Resources

Data

Eiffel Tower: A Deep-Sea Underwater Dataset for Long-Term Visual Localization

Eiffel Tower is a new deep-sea dataset to benchmark underwater long-term visual localization. The dataset is composed of images from four visits to the same hydrothermal vent edifice over the course of five years. Camera poses and a common geometry of the scene were estimated using navigation data and Structure-from-Motion. This serves as a reference when evaluating visual localization techniques. An analysis of the data provides insights about the major changes observed throughout the years. We have evaluated several well-established visual localization methods on the dataset, showing there is still room for improvement in underwater long-term visual localization.

ScribbleLens: Dutch Historical Handwritten Documents

ScribbleLens is a new handwritten corpus based on 400-year-old, cursive, early modern Dutch documents such as ship journals and daily logbooks. The 1000 page collection has been segmented into lines and we provide textual transcriptions on 20% of the pages. Other annotations such as handwriting slant, year of origin, complexity, and writer identity have been manually added. With over 80 writers this corpus is significantly larger and more varied than other existing data sets such as Spanish RODRIGO. We provide train/test splits, experimental results from an automatic transcription baseline and tools to facilitate its use in deep learning research. The manuscripts span over 150 years of significant journeys by captains and traders from the Vereenigde Oost-indische Company (VOC) such as Tasman, Brouwer and Van Neck, making this resource also valuable to historians and the paleography community.
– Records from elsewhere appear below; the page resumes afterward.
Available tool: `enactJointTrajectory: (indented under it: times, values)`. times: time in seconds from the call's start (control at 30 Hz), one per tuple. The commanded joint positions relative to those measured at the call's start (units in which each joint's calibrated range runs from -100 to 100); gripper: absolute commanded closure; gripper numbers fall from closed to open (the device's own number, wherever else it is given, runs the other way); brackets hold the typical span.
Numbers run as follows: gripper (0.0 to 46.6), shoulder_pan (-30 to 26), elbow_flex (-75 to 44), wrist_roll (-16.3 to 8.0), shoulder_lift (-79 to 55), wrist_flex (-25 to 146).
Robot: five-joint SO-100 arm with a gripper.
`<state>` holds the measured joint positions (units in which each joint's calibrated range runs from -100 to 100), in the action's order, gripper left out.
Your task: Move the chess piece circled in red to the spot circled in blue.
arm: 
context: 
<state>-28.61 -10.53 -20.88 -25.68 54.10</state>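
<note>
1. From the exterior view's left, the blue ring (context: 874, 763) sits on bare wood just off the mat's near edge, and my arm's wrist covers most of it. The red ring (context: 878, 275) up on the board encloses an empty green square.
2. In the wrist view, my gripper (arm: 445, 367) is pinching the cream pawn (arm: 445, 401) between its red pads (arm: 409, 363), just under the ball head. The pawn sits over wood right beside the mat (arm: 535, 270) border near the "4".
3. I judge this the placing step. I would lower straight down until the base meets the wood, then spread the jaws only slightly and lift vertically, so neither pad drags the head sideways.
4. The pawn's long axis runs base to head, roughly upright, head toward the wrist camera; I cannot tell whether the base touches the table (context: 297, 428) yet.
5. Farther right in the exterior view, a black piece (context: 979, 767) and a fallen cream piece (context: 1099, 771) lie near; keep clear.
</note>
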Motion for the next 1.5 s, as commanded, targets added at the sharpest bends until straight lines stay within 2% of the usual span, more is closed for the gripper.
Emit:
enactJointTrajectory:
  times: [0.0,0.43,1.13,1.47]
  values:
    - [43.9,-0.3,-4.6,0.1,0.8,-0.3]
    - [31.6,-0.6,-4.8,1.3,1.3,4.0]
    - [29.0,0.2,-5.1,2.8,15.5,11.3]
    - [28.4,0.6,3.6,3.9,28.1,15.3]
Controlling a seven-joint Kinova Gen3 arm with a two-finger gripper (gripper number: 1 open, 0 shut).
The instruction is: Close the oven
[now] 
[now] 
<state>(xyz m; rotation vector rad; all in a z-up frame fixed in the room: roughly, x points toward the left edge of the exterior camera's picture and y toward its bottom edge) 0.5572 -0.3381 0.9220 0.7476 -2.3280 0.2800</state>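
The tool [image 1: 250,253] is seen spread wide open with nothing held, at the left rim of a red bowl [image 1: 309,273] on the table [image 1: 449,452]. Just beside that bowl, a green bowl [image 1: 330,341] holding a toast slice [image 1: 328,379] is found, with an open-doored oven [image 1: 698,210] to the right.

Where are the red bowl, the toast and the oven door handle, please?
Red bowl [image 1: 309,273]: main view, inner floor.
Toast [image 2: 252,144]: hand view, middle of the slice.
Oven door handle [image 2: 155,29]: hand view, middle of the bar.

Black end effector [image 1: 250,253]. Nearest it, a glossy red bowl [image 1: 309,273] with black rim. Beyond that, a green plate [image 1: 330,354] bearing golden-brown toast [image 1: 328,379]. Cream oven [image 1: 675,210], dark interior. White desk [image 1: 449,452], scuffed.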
Audio-visual Lombard speech

The audio-visual Lombard Grid speech corpus is a bi-view audiovisual Lombard speech corpus which can be used to support joint computational-behavioral studies in speech perception. The corpus includes 54 talkers, with 100 utterances per talker (50 Lombard and 50 plain utterances). This dataset follows the same sentence format as the audiovisual Grid corpus, and can thus be considered as an extension of that corpus. The sentence sets used in the Lombard Grid corpus are unique, however, and have not been utilized by the Grid corpus.

Consistent confusions

The English Consistent Confusion Corpus is a large-scale collection of noise induced British English speech misperceptions. These misperceptions have been elicited by asking listeners to transcribe English words mixed with complex noise backgrounds.

Software

Loudia

Loudia is a Free Software audio processing library written in C++. It implements a variety of common processing blocks such as Windowing, FFT/IFFT, FIR/IIR Filters, onset detectors, pitch estimation, MFCC, LPC, NMF.

Loudia (GNU/GPL v3 or later)

Geomerative

Geomerative is a library for Processing. It extends 2D geometry operations to facilitate generative geometry. Includes a TrueType font and an SVG interpreters. This library exposes the shapes (such as vector drawings or typographies) in a more approchable way. Geomerative simplifies access to the paths, the handles and the points, making it easy to develop generative typography and geometry pieces in Processing.

Geomerative for Processing (Java)

Fisica

Fisica is a wrapper around the 2D physics simulation library JBox2D. It tries to make it much easier to create physical models by exposing an object oriented API similar to PPhys2D physics library for Processing. This library was designed mainly for educational purposes.

Fisica for Processing (Java)